## TASK ITEM
Your task is to extract every line from the material below exactly.

=== Section Start ===

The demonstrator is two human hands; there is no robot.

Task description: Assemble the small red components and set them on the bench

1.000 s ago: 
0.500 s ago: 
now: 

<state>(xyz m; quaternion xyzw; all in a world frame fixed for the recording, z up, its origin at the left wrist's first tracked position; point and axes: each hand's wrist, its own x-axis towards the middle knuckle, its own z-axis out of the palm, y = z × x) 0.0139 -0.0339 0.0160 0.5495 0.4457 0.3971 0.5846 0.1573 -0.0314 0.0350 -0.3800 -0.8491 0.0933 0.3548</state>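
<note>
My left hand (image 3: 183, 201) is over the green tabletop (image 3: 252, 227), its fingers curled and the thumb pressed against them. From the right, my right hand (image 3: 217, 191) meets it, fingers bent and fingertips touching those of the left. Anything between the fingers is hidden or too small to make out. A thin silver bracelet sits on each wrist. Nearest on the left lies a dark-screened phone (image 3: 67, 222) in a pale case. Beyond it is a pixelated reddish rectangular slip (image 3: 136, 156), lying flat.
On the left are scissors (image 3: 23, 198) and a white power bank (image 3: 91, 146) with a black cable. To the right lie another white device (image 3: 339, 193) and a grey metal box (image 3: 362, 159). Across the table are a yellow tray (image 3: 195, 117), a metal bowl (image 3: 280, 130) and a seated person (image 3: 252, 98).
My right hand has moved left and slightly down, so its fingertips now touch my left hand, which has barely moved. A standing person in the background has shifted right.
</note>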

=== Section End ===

## TASK SOLUTION
The demonstrator is two human hands; there is no robot.

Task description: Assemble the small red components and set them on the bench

1.000 s ago: 
0.500 s ago: 
now: 

<state>(xyz m; quaternion xyzw; all in a world frame fixed for the recording, z up, its origin at the left wrist's first tracked position; point and axes: each hand's wrist, its own x-axis towards the middle knuckle, its own z-axis out of the palm, y = z × x) 0.0139 -0.0339 0.0160 0.5495 0.4457 0.3971 0.5846 0.1573 -0.0314 0.0350 -0.3800 -0.8491 0.0933 0.3548</state>
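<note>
My left hand (image 3: 183, 201) is over the green tabletop (image 3: 252, 227), its fingers curled and the thumb pressed against them. From the right, my right hand (image 3: 217, 191) meets it, fingers bent and fingertips touching those of the left. Anything between the fingers is hidden or too small to make out. A thin silver bracelet sits on each wrist. Nearest on the left lies a dark-screened phone (image 3: 67, 222) in a pale case. Beyond it is a pixelated reddish rectangular slip (image 3: 136, 156), lying flat.
On the left are scissors (image 3: 23, 198) and a white power bank (image 3: 91, 146) with a black cable. To the right lie another white device (image 3: 339, 193) and a grey metal box (image 3: 362, 159). Across the table are a yellow tray (image 3: 195, 117), a metal bowl (image 3: 280, 130) and a seated person (image 3: 252, 98).
My right hand has moved left and slightly down, so its fingertips now touch my left hand, which has barely moved. A standing person in the background has shifted right.
</note>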

The exercise is done now.